You were in New York on September 11th, 2001. Did this experience have an influence on your work?

It changed my life so it definitely changed my work as well.
Before 9/11 I used to paint from observation, focusing on full figure self-portraits that took months to finish.

When I got back to London on the first commercial flight to leave NY, it felt as if I escaped hell. I was so happy to land in London, I wanted to kiss the ground but I just couldn’t paint like before. I couldn’t look at myself in the mirror anymore so I began making these small toy still-life paintings.
Instead of one portrait, painted for three months, I painted now three paintings a day.

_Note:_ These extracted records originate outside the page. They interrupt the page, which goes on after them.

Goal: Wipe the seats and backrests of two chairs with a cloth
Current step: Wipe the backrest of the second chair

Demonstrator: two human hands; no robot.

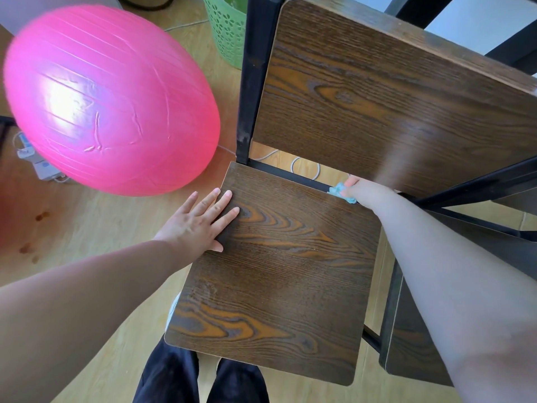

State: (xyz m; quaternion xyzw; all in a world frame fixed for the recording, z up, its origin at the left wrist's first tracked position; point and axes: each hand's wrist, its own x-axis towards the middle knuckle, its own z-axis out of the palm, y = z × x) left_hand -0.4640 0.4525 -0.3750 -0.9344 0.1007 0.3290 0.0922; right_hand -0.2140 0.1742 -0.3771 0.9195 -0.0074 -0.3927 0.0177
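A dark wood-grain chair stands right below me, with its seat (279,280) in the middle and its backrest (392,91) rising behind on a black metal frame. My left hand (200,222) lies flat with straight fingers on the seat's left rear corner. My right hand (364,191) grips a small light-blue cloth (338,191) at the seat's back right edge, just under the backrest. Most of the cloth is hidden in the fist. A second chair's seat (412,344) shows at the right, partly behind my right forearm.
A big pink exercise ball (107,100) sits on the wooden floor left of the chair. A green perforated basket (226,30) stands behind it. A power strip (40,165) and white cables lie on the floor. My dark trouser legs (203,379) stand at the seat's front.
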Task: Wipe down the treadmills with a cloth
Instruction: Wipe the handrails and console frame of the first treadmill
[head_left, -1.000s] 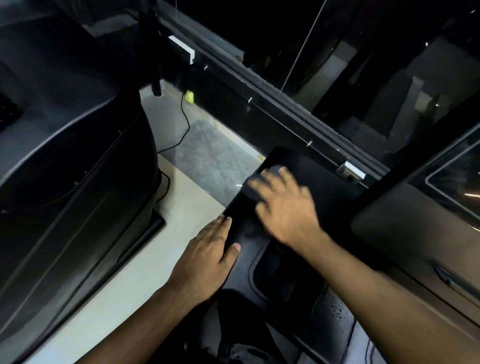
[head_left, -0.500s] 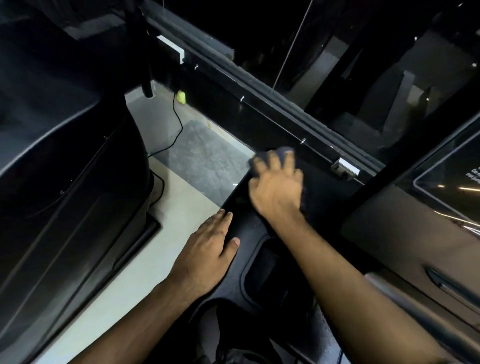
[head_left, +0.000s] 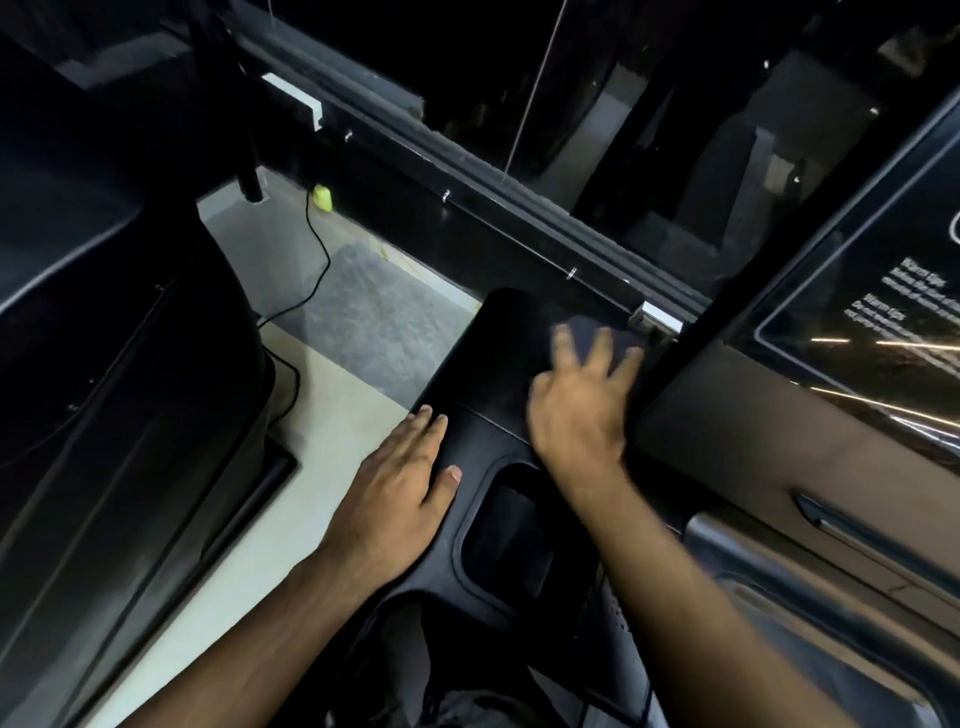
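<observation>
In the centre of the frame, the right hand (head_left: 576, 410) presses a dark, blurred cloth (head_left: 615, 336) flat onto the far end of the matte black plastic treadmill side panel (head_left: 488, 358), fingers straight and spread; the left hand (head_left: 395, 499) lies flat on the panel's near-left edge, fingers together, thumb apart, holding nothing; a rounded recessed pocket (head_left: 509, 540) sits between the two wrists; just right of the cloth a dark slanted upright post (head_left: 691, 338) and a white bracket (head_left: 657, 316) on the black window rail hem it in; a glossy console screen with white text (head_left: 883, 332) fills the right; a neighbouring black treadmill body (head_left: 130, 389) fills the left, with a thin black cable (head_left: 318, 265) and a small yellow-green object (head_left: 323, 197) on the pale floor; half a second ago the cloth was at the panel's far-left corner, and it has since swept right toward the post, while the left hand has stayed put.
</observation>
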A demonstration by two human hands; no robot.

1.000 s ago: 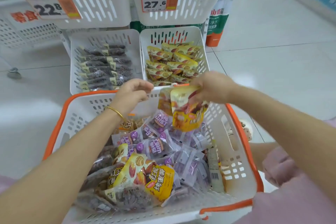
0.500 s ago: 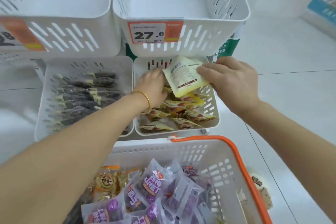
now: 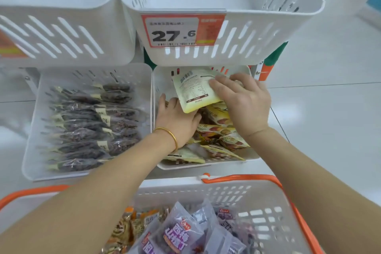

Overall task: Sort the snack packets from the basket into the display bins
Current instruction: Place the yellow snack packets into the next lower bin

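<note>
— White tiled floor (image 3: 329, 109), and shop racks of white slotted plastic. What are the hands doing?

— Right hand (image 3: 245, 105) pinches the packet (image 3: 193, 90) at its 3 o'clock edge, with the fingers across the printed back and the thumb hidden. Left hand (image 3: 177, 117), with a gold bangle (image 3: 169, 133) on the wrist, lies at the packet's 7 o'clock. Its fingers are straight and press on the pile (image 3: 218, 130), holding nothing.

— Where is the packet?

— Inside the bin (image 3: 162, 80), up near its 12 o'clock wall. It is tilted over the pile and not yet let go.

— How will it handle?

— Light, I'd judge. It looks like a soft pouch of glossy film, pale yellow and roughly rectangular, with a flatter sealed margin. The film probably slides on its neighbours. Take it by the seam edge, not the puffed middle, since a hard squeeze might crush what's inside.

— And further out?

— At 9 o'clock, the left bin (image 3: 33, 130) holds dark packs (image 3: 92, 121). They are long and flat, in clear wrap, and lie in rows. At 12 o'clock, a tag (image 3: 179, 31) reading 27.6 hangs on the upper bin (image 3: 268, 33). At 6 o'clock is the basket (image 3: 243, 179), with an orange rim and a white lattice wall. It holds purple packs (image 3: 177, 233) and some brown ones beside them.
</note>
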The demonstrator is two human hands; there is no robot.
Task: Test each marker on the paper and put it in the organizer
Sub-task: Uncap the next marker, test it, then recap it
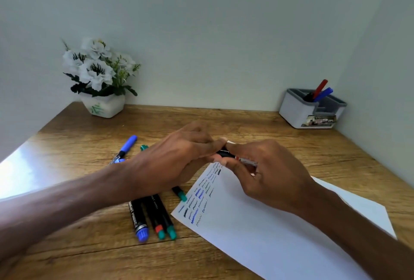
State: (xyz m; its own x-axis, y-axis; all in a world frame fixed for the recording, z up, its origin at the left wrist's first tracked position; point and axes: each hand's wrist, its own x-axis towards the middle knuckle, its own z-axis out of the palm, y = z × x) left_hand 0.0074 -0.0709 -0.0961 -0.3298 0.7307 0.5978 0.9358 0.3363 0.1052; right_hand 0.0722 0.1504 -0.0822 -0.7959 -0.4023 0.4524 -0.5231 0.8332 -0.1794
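Marker (226,153), black barrel, sits between our two hands above the paper's (257,223) far corner. Left hand (177,163) pinches its left end, right hand (268,172) grips the printed right end; fingertips of both nearly touch. Can't tell if the cap is on or off. Scribble rows run along the paper's left edge. Spare markers (154,217) lie on the desk (89,246) under our left forearm. Organizer (311,109) stands far right by the wall, with a red and a blue pen inside.

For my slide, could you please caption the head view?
Both hands grip a marker above scribbled paper.
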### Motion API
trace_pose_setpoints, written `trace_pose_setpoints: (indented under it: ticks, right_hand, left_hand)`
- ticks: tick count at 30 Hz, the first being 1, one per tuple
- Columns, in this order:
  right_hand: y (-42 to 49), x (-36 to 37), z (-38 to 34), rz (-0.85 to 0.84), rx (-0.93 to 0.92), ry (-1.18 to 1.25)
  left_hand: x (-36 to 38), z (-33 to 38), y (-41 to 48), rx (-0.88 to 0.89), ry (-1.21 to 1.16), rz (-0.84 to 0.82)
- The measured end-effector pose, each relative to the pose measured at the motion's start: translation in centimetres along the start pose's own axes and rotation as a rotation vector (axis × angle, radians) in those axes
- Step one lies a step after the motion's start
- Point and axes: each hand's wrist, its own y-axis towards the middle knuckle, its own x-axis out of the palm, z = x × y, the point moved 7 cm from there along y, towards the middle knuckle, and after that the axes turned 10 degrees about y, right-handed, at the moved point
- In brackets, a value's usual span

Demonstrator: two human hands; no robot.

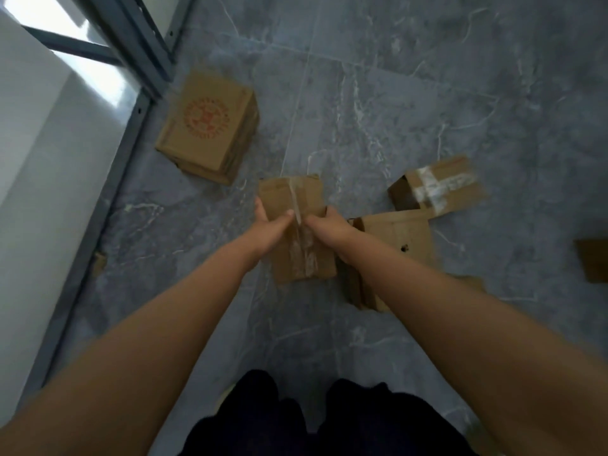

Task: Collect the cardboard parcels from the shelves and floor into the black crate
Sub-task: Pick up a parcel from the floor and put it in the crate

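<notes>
A taped cardboard parcel (296, 205) is at the centre, over the grey floor. My left hand (268, 225) grips its left side, thumb on top. My right hand (329, 228) grips its right side. Whether the parcel rests on the floor or is lifted, I cannot tell. Another parcel (398, 245) lies just right of it, partly under my right forearm. A parcel with white tape (437, 187) lies further right. A parcel with a red round print (210, 126) lies at the upper left. The black crate is out of view.
A grey metal shelf frame (131, 103) runs along the left, with a white shelf board (39, 143) beside it. A cardboard piece (594, 260) shows at the right edge. My dark-trousered legs (312, 419) are at the bottom. The floor is grey marble tile.
</notes>
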Motion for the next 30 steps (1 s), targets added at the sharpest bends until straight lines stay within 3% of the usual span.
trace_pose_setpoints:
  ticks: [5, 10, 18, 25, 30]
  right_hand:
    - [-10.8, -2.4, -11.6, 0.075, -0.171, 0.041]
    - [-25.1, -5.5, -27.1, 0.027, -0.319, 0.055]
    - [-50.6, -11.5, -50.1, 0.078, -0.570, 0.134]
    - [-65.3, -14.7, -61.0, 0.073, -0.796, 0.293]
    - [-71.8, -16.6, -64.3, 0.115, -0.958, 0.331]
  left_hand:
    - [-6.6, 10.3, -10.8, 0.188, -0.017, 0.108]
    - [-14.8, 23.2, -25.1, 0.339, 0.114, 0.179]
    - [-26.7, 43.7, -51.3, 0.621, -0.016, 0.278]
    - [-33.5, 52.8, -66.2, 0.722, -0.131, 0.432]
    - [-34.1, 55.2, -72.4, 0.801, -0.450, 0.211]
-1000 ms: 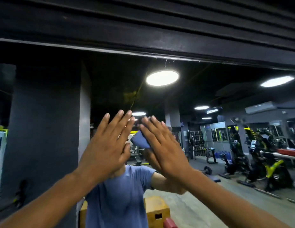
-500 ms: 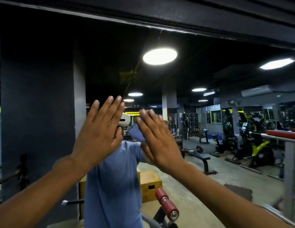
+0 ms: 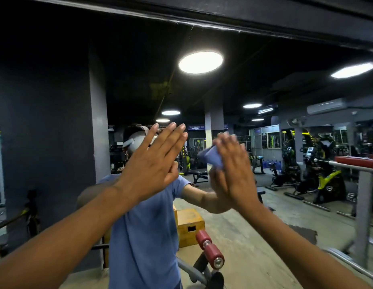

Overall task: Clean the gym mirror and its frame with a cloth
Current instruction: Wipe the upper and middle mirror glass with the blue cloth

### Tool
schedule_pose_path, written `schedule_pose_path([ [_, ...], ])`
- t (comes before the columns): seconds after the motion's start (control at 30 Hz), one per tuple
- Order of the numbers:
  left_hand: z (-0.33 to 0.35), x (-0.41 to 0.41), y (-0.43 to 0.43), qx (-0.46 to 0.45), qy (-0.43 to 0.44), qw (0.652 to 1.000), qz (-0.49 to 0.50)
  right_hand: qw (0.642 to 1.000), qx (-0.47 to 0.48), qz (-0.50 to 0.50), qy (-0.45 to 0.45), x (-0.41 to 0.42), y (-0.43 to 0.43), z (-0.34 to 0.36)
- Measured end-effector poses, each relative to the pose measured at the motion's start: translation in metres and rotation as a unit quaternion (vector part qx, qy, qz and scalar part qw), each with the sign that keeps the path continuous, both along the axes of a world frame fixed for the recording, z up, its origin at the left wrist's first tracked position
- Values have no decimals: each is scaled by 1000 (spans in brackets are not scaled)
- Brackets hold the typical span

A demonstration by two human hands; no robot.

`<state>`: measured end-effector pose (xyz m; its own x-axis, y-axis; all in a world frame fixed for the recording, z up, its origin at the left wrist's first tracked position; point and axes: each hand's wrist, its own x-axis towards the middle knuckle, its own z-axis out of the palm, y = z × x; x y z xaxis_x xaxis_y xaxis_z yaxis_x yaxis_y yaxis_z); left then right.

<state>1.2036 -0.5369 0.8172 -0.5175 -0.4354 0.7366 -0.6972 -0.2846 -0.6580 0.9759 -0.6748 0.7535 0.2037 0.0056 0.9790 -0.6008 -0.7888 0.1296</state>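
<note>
Two hands are raised against one large mirror (image 3: 56, 122), which fills nearly the whole view, and one cloth is in play. The left hand (image 3: 152, 163) sits just left of centre with its four fingers straight and close together, pointing toward 1 o'clock, flat toward the glass and holding nothing. The right hand (image 3: 233, 170) sits just right of centre with its fingers extended toward 11 o'clock, pressing the blue cloth (image 3: 212, 156) to the mirror; only a folded corner of the cloth shows at the hand's 10 o'clock edge, the remainder hidden behind the palm, so its full size and shape cannot be made out. The dark frame (image 3: 264, 15) runs across the top from 10 o'clock down toward 2 o'clock; its other sides are cut off. In the glass, one reflected person in a blue shirt (image 3: 144, 236) stands at 6 o'clock, head largely covered by the left hand. Six ceiling lights are reflected, the biggest a round lamp (image 3: 200, 62) at 12 o'clock. One yellow box (image 3: 189, 226) sits near 5 o'clock, with two red rollers (image 3: 210, 249) below it. Exercise machines at 3 o'clock blur together and cannot be counted.
</note>
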Motion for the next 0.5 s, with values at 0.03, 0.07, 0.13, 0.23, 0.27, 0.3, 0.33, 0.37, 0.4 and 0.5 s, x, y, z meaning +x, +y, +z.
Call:
schedule_pose_path([
  [0.03,0,-1,-2,-3,1,1000,1,997,39,16,-71,-4,-6,15],
  [0.07,-1,-1,-3,-5,1,1000,2,987,80,34,-135,-5,-7,31],
  [0.13,-2,0,-4,-4,1,1000,6,973,116,39,-197,7,-1,49],
  [0.23,4,-1,0,2,-2,1000,1,993,46,35,-102,30,15,45],
  [0.27,9,-1,3,1,-10,1000,-3,998,11,38,-51,31,16,42],
  [0.3,15,-1,5,-4,-18,1000,-5,999,-13,37,-19,28,13,44],
  [0.33,22,0,8,-12,-23,1000,-3,999,-26,28,-19,24,8,52],
  [0.37,31,2,11,-23,-21,1000,2,998,-15,23,-49,21,4,64],
  [0.4,41,5,14,-36,-11,999,10,994,15,29,-103,18,2,81],
  [0.5,67,16,21,-73,33,996,36,967,100,47,-228,33,13,126],
])
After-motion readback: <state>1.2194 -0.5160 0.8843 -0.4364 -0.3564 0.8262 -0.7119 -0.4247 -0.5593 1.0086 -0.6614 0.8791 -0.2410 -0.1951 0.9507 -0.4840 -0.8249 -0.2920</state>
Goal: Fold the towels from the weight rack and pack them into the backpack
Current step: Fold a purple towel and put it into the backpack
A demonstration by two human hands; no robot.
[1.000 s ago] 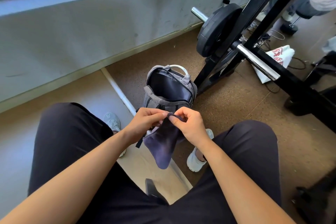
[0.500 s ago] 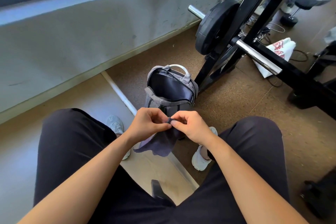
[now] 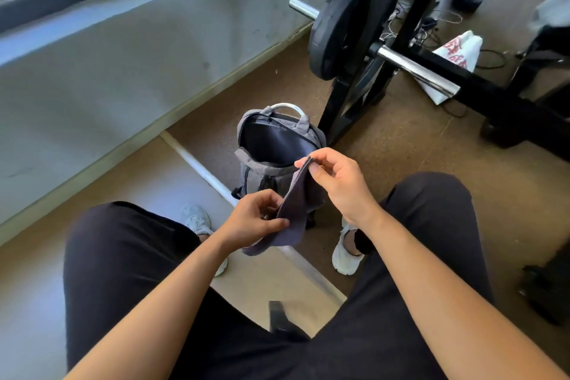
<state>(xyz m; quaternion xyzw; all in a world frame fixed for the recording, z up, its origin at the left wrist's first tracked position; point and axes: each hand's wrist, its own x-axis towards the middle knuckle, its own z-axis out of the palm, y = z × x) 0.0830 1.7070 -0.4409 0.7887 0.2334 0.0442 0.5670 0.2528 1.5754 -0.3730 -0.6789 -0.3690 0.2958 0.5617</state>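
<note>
I hold a small dark towel stretched between my hands, its long axis running from 7 to 1 o'clock. My right hand pinches the upper corner; my left hand is closed on the lower edge. The open backpack stands at 12 o'clock, nearer the right hand.
</note>
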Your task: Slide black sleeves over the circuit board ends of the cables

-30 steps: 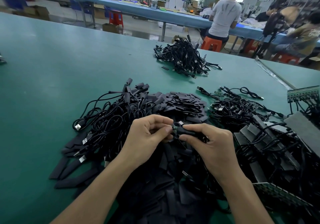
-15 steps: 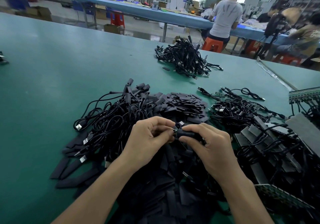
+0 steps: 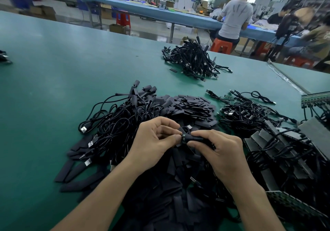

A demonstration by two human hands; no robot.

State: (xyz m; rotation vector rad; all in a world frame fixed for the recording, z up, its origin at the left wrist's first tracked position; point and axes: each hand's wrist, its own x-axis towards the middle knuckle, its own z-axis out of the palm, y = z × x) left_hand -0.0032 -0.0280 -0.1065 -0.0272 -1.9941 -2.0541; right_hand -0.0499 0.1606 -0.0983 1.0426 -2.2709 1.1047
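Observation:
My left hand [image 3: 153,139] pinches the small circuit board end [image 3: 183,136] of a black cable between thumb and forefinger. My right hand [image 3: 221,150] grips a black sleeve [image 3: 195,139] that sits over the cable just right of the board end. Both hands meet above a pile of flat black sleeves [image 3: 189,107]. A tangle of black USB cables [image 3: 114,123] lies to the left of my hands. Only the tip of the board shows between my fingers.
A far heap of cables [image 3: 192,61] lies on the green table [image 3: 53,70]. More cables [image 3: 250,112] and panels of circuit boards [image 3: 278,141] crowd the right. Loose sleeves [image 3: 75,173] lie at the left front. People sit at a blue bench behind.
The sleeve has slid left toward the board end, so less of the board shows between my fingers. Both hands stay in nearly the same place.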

It felt as if I was unloading a huge burden. As artists we are lucky, we have our work in order to deal with all the shit that happens around us.

Being a sort of « craftsman of memories », each of your paintings has this incomplete detail of faceless human beings. What is the reason, the intention behind these portraits without features?

More than anything it’s an abstraction tool, a way I enjoy directing and dissecting what I see and the surface of the painting. Simplifying it.
Growing up I was fascinated by the little figures in my grandfather’s landscape paintings; just little blobs of paint to describe a face, limbs or body. In my work I try to strike a balance between the general and the specific, the ‘public’ and the ‘individual’, which I find fascinating.

When I began erasing the facial features it was something altogether different. Painting old toys I was reacting to the physical erasure of the doll features after years of being handled and played with kids. As my work shifted back to portraiture, I found out fairly quickly that I can describe what I need without the features.

“I was and still am fascinated by how much information we gather between us that is outside the face.”

Our mannerism, style, the way we dress, walk etc. We ‘read’ each other and any human portrait, by first and for-most our facial features and then everything else. I’m interested in reversing this process, everything else comes first and then leave an opening, a question mark. an untold story. For me the act of erasing is as important and positive as a mark making.

While working on your paintings, how do you perceive time in these very intense and creative moments?

It’s difficult to put these moments in words, especially, if words are not your thing and you don’t want to sound cheesy.
But if I have to I can say that I learned not to look for these moments. Just work and work. When they come, it’s great, you are in the action itself and there is nothing else, but as soon as you begin to think about it, acknowledging you are or were in “it”, it is gone.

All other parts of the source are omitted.